Se ha subrayado el aspecto psicológico de la libertad, pero también se ha tratado de mostrar que el mismo no puede ser separado de la base material de la existencia humana, de la estructura económica, política y social de la colectividad. La consecuencia de esta premisa es que la realización de la libertad positiva y del individualismo se halla también conexa con los cambios económicos y sociales que permitirán al hombre llegar a ser libre, realizando su yo.
El progreso de la democracia consiste en acrecentar realmente la libertad, iniciativa y espontaneidad del individuo, no sólo en determinadas cuestiones privadas y espirituales, sino esencialmente en la actividad fundamental de la existencia humana: su trabajo.
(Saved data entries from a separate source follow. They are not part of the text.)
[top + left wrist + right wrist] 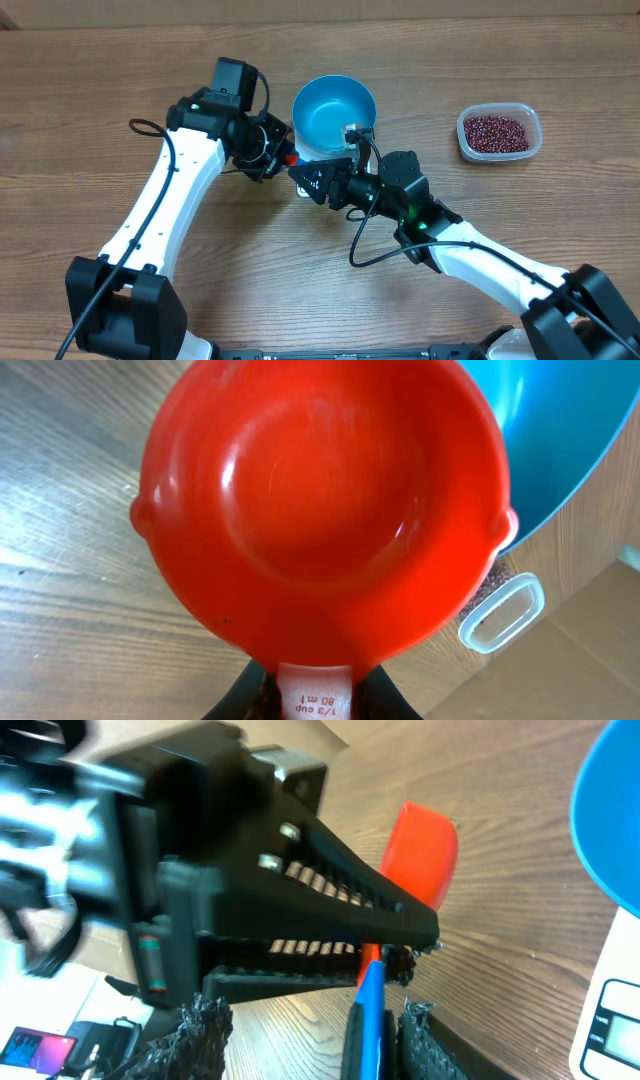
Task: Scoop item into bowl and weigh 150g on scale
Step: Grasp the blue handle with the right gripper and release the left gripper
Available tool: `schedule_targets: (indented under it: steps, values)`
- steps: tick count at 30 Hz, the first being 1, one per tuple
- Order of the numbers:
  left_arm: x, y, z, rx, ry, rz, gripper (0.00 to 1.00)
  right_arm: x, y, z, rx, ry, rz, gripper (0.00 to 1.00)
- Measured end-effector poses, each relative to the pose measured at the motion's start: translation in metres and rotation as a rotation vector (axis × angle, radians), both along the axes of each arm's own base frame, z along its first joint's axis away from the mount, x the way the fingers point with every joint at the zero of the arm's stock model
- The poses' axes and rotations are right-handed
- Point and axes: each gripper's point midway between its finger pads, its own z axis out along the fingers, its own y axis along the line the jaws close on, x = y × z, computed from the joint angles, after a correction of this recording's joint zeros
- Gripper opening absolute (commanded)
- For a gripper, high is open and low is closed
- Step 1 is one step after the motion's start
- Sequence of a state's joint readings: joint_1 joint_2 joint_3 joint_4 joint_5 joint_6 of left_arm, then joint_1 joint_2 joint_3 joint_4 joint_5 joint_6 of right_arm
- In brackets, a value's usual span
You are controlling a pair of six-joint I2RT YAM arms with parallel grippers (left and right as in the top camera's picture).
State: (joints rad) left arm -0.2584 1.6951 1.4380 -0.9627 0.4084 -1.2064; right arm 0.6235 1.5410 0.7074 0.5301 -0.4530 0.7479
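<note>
My left gripper (pixel 275 155) (pixel 315 690) is shut on the handle of an empty red measuring cup (pixel 320 510) (pixel 290 158), level beside the blue bowl (pixel 335 112) (pixel 570 430). The cup (pixel 420 850) ends in a blue handle tip (pixel 368 1020). That tip lies between the jaws of my right gripper (pixel 312 182) (pixel 315 1030). The right-hand finger (pixel 430 1040) is against it and the other finger (pixel 195 1035) stands well apart, so the gripper is open. A corner of the white scale (pixel 610 1020) shows under the bowl. The red-brown beans (pixel 495 130) lie in a clear tub.
The clear plastic tub (pixel 535 120) (pixel 500 615) stands on the wooden table to the right of the bowl. Both arms meet just left of and below the bowl, with a black cable (pixel 360 250) looping off the right arm.
</note>
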Motion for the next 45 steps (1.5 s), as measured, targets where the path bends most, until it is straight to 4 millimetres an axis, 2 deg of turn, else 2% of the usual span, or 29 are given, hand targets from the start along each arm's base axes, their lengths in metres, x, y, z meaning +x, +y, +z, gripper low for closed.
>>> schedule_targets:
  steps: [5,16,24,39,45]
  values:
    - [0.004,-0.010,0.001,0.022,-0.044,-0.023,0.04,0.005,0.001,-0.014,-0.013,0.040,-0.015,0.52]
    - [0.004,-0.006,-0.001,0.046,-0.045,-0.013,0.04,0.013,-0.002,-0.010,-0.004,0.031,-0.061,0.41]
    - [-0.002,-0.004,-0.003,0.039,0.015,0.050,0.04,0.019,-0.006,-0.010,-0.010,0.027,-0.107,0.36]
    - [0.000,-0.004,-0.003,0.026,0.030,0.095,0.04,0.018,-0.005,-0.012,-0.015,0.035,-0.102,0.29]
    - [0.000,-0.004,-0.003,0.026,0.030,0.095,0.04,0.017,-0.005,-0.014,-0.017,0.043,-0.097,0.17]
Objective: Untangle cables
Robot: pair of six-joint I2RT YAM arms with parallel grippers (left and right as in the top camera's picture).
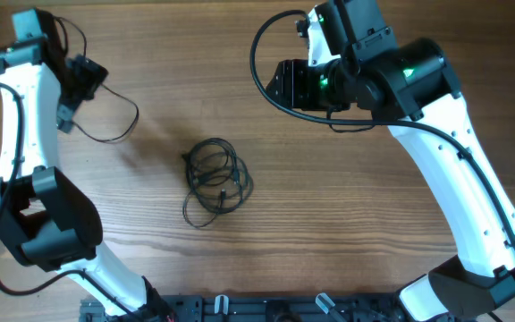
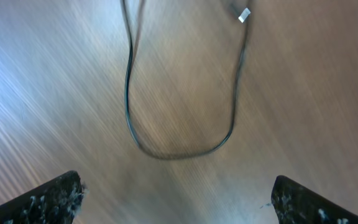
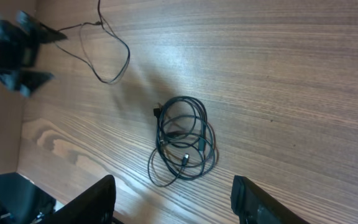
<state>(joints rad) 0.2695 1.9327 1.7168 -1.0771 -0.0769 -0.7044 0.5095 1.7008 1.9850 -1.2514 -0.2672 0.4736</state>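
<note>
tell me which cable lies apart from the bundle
The single looped strand beside the left gripper; the rest sit coiled together in the bundle mid-table.

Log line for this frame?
left claw: open, by loose cable | right claw: open, empty | coiled cable bundle: mid-table, untouched

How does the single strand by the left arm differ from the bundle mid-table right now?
The single strand lies as one open loop; the bundle is several loops coiled over each other. The strand sits by the left tool; the bundle lies mid-table, apart from it. Both are thin black cords lying flat.
</note>
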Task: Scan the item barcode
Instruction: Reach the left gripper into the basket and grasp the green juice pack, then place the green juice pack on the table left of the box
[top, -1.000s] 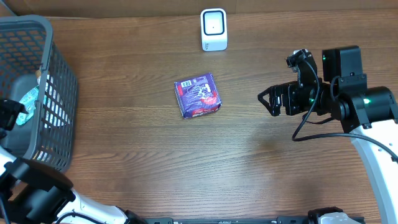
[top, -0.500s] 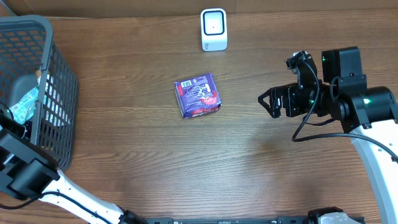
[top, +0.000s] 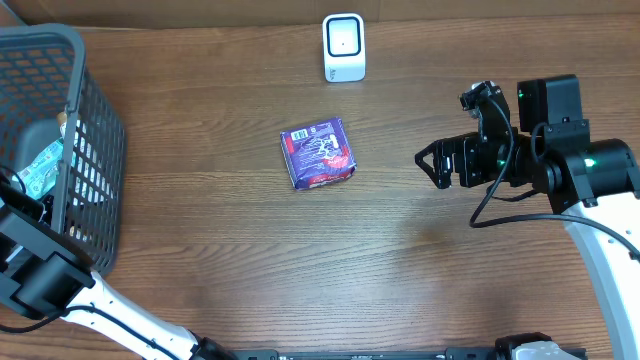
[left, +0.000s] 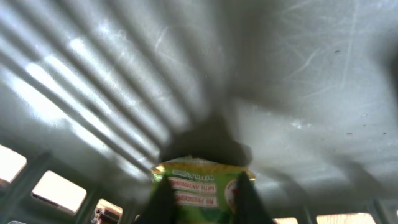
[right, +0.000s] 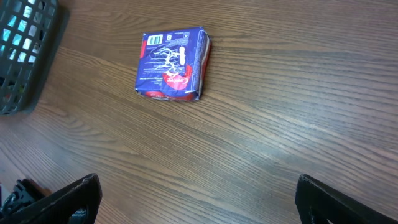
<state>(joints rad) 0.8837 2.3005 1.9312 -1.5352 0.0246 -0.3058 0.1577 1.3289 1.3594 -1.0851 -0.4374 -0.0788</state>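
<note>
Brown wood-grain table (top: 250, 260) is filling the overhead view, and I am looking down on it with a dark grey mesh basket (top: 95, 150) sitting at its far left edge. At the far side, about midway across, a small white scanner (top: 344, 47) is standing upright with its face turned toward the near side.

I am seeing the left arm (top: 60, 285) reaching in from the near left corner and over into the basket. Through its wrist camera, the left gripper (left: 202, 199) is clenched on a green packet (left: 202, 180). The packet's top edge is showing between the two dark, blurred fingers (left: 158, 202), with the grey basket floor and its barred wall behind it. The print on the packet is too blurred for me to read, and I cannot tell where its barcode is.

A purple packet (top: 319, 153) is lying flat near the middle of the table, on the near side of the scanner and well apart from it. It is showing a small white barcode patch on its top face, toward its far left corner.

Over on the right, the right gripper (top: 432, 163) is hovering above bare wood with its jaws spread wide and nothing between them. It is pointing left toward the purple packet, well apart from it.
</note>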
Hoy la gran mayoría del pueblo no solamente no ejerce ninguna fiscalización sobre la organización económica total, sino que tampoco disfruta de la oportunidad de desarrollar alguna iniciativa y espontaneidad en el trabajo especial que le toca hacer. Son empleados, y de ellos no se espera más que el cumplimiento de lo que se les ordene. Solamente en una economía planificada en la que toda la nación domine racionalmente las fuerzas sociales y económicas, el individuo logrará participar de la responsabilidad de la dirección y aplicar en su trabajo la inteligencia creadora de que está dotado. La democracia constituye un sistema que crea condiciones políticas, culturales  y económicas dirigidas al desarrollo pleno del individuo. El fascismo, por el contrario, es un sistema que, no importa cuál sea el nombre que adopte, subordina al individuo a propósitos que le son extraños y debilita el desarrollo de la genuina individualidad.

Tan sólo si el hombre llega a dominar la sociedad y subordinar el mecanismo económico a los propósitos de la felicidad humana, si llega a participar activamente en el proceso social, podrá superar aquello que hoy lo arrastra hacia la desesperación: su soledad y su sentimiento de impotencia.